What the runtime does here is that it builds the dependency graph of our kernels based on the data dependencies we implicitly declared among them by retrieving accessors. In this case the runtime deduces the following dependency DAG (arrow is a depends on relationship):

deps

Given this situation, the runtime could execute Kernel 1 and Kernel 2 concurrently while the data needed by Kernel 3 to carry out its work ensures that it is going to be executed only after the completion of its dependencies.

Even in a trivial example like this where we submit a bunch of kernels, we can achieve maximum overlapping between non-dependent data flows on the DAG implicitly deduced from our buffer accessors. This looks extremely convenient compared to what happens in other paradigms where, in real world applications, a large amount of effort must be spent to achieve maximum overlapping between data transfers and kernel executions.

Kernels are launched over a grid

The implicit iteration space over which kernels are executed has shape and extent, just like a CUDA kernel grid.
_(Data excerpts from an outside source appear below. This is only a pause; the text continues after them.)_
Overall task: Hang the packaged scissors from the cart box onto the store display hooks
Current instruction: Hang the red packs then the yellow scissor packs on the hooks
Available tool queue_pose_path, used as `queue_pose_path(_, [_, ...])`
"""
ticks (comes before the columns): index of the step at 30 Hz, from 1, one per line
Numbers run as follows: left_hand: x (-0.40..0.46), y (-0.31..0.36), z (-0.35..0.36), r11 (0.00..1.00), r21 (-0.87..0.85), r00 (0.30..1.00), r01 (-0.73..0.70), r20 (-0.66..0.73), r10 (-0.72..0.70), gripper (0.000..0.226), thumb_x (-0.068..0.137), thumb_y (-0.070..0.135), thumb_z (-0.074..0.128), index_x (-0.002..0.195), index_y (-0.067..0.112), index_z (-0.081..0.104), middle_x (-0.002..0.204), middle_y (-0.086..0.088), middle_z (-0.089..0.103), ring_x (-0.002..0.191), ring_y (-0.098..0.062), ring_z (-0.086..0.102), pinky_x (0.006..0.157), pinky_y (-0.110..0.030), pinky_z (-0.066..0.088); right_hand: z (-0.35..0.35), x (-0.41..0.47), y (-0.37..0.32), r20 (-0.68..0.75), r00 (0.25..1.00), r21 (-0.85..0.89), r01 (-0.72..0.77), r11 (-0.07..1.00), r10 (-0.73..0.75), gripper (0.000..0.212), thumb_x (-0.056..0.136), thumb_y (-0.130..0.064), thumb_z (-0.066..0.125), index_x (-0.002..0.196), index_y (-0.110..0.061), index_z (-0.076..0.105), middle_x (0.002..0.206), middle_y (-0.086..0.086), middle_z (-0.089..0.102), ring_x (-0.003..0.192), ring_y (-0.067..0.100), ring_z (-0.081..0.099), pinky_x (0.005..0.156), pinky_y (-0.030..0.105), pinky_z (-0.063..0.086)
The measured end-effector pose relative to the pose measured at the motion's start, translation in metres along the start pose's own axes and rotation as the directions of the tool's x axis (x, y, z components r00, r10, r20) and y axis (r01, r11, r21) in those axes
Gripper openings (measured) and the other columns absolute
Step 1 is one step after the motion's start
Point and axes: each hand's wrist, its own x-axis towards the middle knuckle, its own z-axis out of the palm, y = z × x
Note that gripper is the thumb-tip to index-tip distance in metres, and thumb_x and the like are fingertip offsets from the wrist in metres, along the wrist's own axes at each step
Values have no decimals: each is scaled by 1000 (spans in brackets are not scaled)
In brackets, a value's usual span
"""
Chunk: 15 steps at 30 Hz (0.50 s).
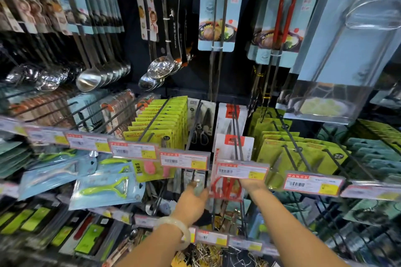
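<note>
The packaged scissors [226, 187], with red handles in a clear blister on a white card, hang on the display hook [237, 136] in the middle of the rack, just behind the price tag [242, 170] at the front end of that hook. The right hand [251, 183] reaches under this tag and touches the lower part of the package; its fingers are hidden by the tag, so I cannot tell if they grip or only support. The left hand [192, 200], with a pale bangle [173, 231] on the wrist, is beside the package on its left, fingers bent toward the edge of the blister; whether it pinches something there is not clear.

From here, I think the main risk is that the hole of the card is not fully over the hook tip. If the hands release too early, the package can slide off forward and fall to the lower hooks. The hinged price tag can also catch the top of the card and bend it. A sideways pull by the left hand may disturb the neighbour packs [200, 128].

The writing is mostly blurred. The tags show barcodes, red headers and yellow price fields, but no number is readable. The white card has a red logo block, not legible
</note>
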Motion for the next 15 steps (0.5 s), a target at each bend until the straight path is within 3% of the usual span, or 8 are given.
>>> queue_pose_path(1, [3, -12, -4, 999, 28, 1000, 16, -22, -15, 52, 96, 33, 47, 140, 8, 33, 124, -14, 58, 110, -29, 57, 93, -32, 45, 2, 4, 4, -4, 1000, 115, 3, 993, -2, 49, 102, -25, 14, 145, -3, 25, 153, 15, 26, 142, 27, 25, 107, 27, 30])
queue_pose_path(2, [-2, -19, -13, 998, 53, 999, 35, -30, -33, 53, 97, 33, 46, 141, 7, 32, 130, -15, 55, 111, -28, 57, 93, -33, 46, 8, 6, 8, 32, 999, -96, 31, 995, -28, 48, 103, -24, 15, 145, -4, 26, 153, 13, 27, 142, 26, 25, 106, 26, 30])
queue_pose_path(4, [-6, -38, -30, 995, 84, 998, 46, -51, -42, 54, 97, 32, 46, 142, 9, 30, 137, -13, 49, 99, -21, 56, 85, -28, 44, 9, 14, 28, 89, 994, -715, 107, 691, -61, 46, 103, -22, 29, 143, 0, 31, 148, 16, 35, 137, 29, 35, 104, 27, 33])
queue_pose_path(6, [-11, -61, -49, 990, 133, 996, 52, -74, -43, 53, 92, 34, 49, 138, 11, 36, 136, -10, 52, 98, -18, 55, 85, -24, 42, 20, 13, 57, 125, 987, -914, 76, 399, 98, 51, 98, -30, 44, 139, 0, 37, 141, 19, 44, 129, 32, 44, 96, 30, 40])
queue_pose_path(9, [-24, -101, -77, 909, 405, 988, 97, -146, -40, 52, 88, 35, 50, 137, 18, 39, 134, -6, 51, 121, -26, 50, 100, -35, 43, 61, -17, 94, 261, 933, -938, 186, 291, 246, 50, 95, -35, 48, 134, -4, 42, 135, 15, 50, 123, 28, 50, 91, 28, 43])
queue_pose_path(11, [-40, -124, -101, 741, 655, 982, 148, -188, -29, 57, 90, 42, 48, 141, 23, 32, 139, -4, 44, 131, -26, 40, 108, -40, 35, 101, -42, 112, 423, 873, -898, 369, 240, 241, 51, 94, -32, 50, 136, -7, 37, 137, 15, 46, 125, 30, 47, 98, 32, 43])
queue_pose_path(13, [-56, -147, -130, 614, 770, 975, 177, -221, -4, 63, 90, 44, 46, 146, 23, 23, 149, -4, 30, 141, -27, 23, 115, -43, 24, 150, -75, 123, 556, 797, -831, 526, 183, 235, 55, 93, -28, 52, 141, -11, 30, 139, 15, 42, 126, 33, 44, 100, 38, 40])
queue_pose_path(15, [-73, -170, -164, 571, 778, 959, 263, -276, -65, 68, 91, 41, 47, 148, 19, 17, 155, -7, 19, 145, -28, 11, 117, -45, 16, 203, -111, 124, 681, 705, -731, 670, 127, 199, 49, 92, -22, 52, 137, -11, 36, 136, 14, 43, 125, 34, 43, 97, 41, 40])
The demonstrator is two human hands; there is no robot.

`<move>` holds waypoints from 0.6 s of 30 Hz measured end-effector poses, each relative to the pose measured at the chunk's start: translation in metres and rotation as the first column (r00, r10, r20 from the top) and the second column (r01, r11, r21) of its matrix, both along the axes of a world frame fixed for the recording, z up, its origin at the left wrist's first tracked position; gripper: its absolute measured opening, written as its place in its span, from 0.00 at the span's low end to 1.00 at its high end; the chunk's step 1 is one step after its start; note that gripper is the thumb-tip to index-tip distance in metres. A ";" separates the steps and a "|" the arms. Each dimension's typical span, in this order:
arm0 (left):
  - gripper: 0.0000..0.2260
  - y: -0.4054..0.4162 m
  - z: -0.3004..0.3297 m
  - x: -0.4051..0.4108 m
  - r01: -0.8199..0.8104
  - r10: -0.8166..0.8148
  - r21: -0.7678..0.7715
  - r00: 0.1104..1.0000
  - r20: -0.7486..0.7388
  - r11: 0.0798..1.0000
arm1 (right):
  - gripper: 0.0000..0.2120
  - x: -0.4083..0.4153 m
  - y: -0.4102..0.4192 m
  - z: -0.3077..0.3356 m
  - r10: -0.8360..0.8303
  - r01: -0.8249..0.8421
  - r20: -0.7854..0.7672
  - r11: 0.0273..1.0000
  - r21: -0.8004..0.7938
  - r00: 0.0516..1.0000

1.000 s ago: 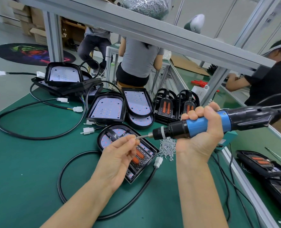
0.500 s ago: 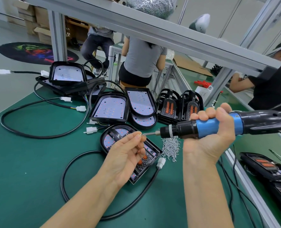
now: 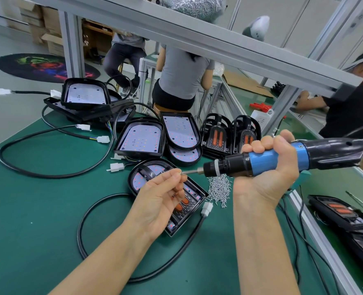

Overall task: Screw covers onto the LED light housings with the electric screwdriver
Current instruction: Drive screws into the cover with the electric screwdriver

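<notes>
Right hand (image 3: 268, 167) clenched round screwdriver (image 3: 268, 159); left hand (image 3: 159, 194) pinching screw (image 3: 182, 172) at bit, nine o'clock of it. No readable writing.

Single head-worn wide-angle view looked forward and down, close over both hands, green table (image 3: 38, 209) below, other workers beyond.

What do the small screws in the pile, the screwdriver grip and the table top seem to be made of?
The screws look like bright plated metal: silvery and glinting. The electric screwdriver has a grip that seems to be smooth blue plastic with a soft sheen, between black parts that are probably plastic too. The table top appears to be a matte green mat, perhaps rubber; it shows no reflections.
</notes>
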State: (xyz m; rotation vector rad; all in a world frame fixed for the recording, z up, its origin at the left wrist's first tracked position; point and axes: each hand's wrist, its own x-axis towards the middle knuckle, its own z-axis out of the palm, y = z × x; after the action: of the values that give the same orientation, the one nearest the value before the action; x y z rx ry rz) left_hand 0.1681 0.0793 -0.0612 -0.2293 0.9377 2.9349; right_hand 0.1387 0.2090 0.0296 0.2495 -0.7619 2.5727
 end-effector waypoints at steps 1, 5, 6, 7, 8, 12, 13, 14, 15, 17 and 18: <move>0.07 0.000 -0.001 0.000 -0.005 0.005 -0.011 1.000 0.000 1.000 | 0.10 0.000 0.000 -0.001 -0.004 0.004 -0.002 1.000 0.007 1.000; 0.07 0.002 -0.002 0.002 -0.036 0.035 -0.048 0.999 -0.007 0.998 | 0.10 0.002 -0.001 -0.003 -0.018 0.020 -0.042 0.999 0.046 0.999; 0.07 0.003 -0.002 0.002 -0.042 0.041 -0.050 0.999 -0.007 0.998 | 0.10 0.002 -0.002 -0.003 -0.024 0.026 -0.045 0.999 0.045 0.999; 0.07 0.003 -0.001 0.002 -0.047 0.047 -0.047 0.999 -0.006 0.998 | 0.10 0.001 -0.003 -0.003 -0.030 0.032 -0.044 0.999 0.037 0.999; 0.07 0.004 -0.001 0.002 -0.053 0.053 -0.037 0.999 -0.004 0.998 | 0.10 0.000 -0.003 -0.004 -0.037 0.038 -0.040 0.999 0.024 0.999; 0.06 0.004 -0.002 0.001 -0.102 0.102 -0.008 0.995 -0.003 0.995 | 0.10 -0.003 -0.007 -0.007 -0.065 0.065 0.011 0.998 -0.017 0.998; 0.06 0.004 -0.002 0.001 -0.120 0.120 -0.017 0.993 -0.005 0.993 | 0.10 -0.004 -0.008 -0.008 -0.072 0.073 0.027 0.997 -0.023 0.997; 0.06 0.003 -0.003 0.001 -0.142 0.141 -0.038 0.990 -0.011 0.989 | 0.10 -0.005 -0.009 -0.009 -0.081 0.082 0.041 0.996 -0.029 0.996; 0.05 0.003 -0.003 0.001 -0.167 0.166 -0.074 0.986 -0.022 0.983 | 0.10 -0.006 -0.010 -0.011 -0.091 0.093 0.053 0.995 -0.034 0.994; 0.04 0.000 -0.003 0.001 -0.214 0.206 -0.195 0.977 -0.061 0.957 | 0.11 -0.008 -0.010 -0.013 -0.108 0.110 0.074 0.993 -0.033 0.991; 0.05 -0.001 -0.003 0.001 -0.226 0.212 -0.254 0.974 -0.081 0.940 | 0.11 -0.008 -0.011 -0.015 -0.112 0.115 0.078 0.993 -0.028 0.991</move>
State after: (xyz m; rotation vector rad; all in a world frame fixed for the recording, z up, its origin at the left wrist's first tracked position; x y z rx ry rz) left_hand 0.1690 0.0784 -0.0647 -0.2859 1.3962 3.0182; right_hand 0.1311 0.1982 0.0150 0.0949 -0.7388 2.4964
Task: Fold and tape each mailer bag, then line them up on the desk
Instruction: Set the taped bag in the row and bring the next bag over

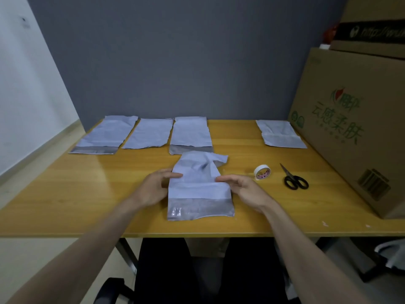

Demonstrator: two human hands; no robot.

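Observation:
A grey-white mailer bag (199, 189) lies on the wooden desk (87, 185) in front of me, its clear adhesive strip toward me and its far end crumpled and raised. My left hand (156, 186) pinches the bag's left edge, thumb on top. At the right edge, level with a crease, my right hand (243, 187) pinches it between thumb and fingers. Three mailer bags (149, 133) lie side by side at the back left. One folded mailer bag (280, 133) lies at the back right. A roll of white tape (262, 172) stands just right of my right hand.
Black-handled scissors (294, 179) lie right of the tape. A large cardboard box (350, 132) fills the desk's right side, with more boxes stacked on it. A grey wall stands behind the desk. My chair and legs are below the front edge.

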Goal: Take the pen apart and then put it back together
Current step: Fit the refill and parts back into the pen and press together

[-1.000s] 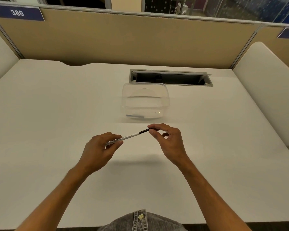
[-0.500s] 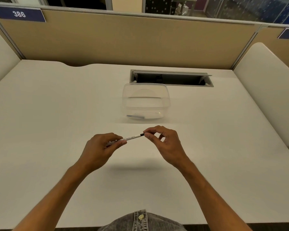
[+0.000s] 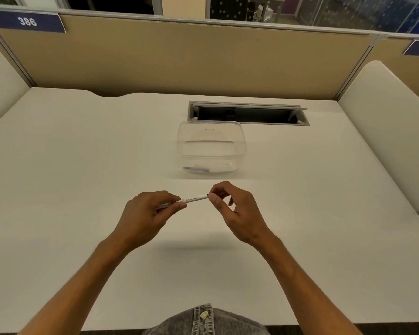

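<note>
Holding the pen [image 3: 194, 198] at both ends, both hands hover above the near middle of the desk [image 3: 82, 165]. Left hand [image 3: 145, 213] has fingers curled round the pen's left part, thumb on top. Right hand [image 3: 237, 211] pinches the pen's right tip between thumb and forefinger, other fingers loosely bent. Both forearms come in from the near edge, bare. Pen is white with small black print, lying almost level, right end a bit farther and higher; its right end is hidden behind the fingertips. Pen is off the desk surface, shadow below on the desk.

Farther out, just beyond the hands, a clear plastic container [image 3: 211, 146] sits on the desk, a small dark-tipped item [image 3: 196, 169] inside at its near left; cannot tell what it is. Behind the container, an open cable slot [image 3: 247, 113] in the desk. Tan partition [image 3: 179, 56] at the far edge with a "386" label [image 3: 27, 21] at far left. Grey denim with a button [image 3: 204, 315] at the near edge.
</note>
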A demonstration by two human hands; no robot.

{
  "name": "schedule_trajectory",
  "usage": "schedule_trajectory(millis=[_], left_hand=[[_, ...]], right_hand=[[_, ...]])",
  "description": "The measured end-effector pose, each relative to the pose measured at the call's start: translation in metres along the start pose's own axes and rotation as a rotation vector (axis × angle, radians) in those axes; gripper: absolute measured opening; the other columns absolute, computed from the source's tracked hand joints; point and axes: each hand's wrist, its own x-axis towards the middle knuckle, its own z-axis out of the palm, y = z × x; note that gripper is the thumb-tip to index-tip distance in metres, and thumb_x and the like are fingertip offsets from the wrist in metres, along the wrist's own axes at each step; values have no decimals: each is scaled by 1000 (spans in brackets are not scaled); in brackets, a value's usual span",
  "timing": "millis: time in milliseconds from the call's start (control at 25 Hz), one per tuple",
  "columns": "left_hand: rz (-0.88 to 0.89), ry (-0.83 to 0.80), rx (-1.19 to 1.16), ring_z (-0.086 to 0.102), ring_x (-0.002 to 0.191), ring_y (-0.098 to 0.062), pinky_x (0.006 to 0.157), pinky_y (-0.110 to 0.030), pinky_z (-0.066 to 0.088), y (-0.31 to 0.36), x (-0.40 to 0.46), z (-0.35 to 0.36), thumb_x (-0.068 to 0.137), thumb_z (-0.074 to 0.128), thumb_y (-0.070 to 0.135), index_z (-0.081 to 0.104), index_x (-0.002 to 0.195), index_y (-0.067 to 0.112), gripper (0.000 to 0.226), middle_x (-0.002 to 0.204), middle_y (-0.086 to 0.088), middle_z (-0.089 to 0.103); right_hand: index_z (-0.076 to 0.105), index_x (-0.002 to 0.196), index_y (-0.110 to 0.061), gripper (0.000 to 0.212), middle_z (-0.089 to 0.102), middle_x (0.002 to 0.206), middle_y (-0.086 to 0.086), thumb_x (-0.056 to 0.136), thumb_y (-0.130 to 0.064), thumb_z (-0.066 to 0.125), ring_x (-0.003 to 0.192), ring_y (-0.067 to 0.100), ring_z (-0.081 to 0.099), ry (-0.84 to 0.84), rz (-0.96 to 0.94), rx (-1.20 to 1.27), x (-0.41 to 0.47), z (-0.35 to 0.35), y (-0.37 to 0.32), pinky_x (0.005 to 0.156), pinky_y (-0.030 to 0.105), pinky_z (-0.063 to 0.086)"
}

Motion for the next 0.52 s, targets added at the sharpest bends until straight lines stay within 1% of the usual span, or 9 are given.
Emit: schedule_trajectory(millis=[120,240,320,440,520], left_hand=[[-5,-37,-32,54,60,-15,53,-31,39,-2,2,-1,86,56,58,70,83,34,28,64,8,63],[0,-100,-105,55,59,-16,55,-35,44,-2,3,-3,83,55,61,69,87,34,31,66,5,64],[0,-123,-138,57,62,-15,59,-37,47,1,4,-4,82,56,62,68,93,37,30,70,8,65],[42,-127,-128,59,68,-14,62,-40,49,7,6,-3,85,54,58,69,92,37,27,75,11,66],[81,-94,-86,55,65,-14,57,-37,44,11,7,-5,85,55,54,70,88,36,24,71,9,61]], right_hand=[[59,95,-31,7,65,84,-15,94,-35,53,82,10,62,-6,-50,-65,-3,-1,1,65,22,45],[59,96,-29,6,64,84,-14,95,-31,53,80,8,60,7,-82,-96,-5,-3,0,66,16,42],[59,95,-27,8,63,84,-13,96,-31,52,79,8,59,10,-99,-111,-5,-4,-1,67,13,40],[57,94,-27,13,62,82,-14,97,-35,48,77,8,58,-4,-109,-129,-7,-3,-4,66,15,41],[55,92,-28,16,58,78,-14,98,-37,43,73,11,56,-13,-108,-132,-8,-3,-8,65,21,43]])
Let’s have a look at the parallel_for call (ignore kernel_tag6 for now):

    // Enqueue parallel kernel
    cgh.parallel_for<kernel_tag>(
        cl::sycl::range<1>{size(result)},  // 1st parameter: the kernel grid
    // ...

With the first parameter we are saying that the kernel grid will have one dimension (the non-type template parameter) with extent == size(result). In the same way as other paradigms work, with the cl::sycl::range<1>{n} parameter we are launching a 1-dimensional vector of execution units, one for each of the n output elements.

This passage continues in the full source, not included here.